• Exercise data:
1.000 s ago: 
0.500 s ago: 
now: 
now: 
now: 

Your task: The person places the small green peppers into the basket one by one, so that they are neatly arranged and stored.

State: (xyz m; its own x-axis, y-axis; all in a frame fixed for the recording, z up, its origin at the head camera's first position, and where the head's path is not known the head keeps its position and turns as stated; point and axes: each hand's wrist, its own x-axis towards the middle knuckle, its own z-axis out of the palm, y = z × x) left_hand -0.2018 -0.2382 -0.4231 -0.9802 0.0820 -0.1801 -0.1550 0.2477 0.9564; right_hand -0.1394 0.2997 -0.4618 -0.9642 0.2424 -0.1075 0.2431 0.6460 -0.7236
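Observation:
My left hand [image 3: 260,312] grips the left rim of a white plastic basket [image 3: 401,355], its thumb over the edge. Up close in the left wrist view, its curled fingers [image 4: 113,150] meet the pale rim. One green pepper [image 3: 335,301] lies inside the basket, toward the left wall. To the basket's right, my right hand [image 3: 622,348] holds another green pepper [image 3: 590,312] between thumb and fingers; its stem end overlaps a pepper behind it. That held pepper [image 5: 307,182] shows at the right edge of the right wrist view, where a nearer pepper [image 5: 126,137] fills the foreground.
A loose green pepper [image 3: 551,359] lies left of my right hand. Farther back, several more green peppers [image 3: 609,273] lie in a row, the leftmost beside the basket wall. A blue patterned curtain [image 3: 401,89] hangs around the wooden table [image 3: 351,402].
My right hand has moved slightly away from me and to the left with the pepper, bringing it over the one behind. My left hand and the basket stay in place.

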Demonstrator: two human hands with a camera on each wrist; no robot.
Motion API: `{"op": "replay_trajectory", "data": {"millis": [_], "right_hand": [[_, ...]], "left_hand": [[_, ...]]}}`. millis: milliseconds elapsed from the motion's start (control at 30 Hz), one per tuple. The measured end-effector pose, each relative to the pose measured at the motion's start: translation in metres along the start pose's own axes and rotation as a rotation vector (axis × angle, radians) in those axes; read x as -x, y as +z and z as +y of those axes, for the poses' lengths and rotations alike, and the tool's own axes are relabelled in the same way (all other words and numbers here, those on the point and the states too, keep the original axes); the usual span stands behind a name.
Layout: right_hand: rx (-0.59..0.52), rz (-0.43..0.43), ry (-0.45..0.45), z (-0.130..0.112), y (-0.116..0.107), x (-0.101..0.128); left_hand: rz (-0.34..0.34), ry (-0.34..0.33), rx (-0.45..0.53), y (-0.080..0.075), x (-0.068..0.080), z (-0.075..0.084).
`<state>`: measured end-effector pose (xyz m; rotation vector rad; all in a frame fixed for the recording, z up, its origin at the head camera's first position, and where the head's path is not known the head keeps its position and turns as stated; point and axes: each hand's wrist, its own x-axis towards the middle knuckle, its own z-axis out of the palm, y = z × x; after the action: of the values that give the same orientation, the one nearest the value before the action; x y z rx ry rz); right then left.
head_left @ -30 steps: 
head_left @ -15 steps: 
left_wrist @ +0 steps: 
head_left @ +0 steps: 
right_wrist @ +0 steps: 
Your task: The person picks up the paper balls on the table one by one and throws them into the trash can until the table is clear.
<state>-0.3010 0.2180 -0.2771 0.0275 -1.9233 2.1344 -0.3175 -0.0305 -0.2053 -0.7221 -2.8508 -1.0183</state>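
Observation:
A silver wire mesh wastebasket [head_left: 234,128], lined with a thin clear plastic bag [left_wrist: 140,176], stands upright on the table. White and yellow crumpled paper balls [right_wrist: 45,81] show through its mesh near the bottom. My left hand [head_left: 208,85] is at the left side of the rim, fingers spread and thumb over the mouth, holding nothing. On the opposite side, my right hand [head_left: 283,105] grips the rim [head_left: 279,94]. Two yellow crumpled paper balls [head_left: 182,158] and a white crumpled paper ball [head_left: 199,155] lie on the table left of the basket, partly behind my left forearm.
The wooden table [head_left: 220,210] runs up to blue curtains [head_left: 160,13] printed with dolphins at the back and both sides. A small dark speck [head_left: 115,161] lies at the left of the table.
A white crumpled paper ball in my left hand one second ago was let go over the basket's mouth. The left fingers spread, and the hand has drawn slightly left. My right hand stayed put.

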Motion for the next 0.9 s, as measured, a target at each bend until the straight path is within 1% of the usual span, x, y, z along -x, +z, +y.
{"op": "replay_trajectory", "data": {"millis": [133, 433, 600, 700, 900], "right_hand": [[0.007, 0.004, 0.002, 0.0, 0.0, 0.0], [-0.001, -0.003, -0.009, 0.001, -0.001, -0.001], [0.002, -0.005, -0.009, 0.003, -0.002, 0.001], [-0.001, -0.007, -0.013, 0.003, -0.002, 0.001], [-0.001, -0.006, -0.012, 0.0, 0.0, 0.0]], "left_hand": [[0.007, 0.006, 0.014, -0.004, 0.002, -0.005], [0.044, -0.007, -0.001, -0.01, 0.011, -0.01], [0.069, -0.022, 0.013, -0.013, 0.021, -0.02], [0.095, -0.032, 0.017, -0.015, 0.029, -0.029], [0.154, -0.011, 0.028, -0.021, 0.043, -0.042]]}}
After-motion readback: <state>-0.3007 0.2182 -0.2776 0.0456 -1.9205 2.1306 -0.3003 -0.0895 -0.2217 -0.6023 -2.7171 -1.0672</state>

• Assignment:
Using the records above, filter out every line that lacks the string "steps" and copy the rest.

• Solution:
head_left @ -30 steps: 
head_left @ -15 steps: 
left_wrist @ +0 steps: 
head_left @ +0 steps: 
right_wrist @ +0 steps: 

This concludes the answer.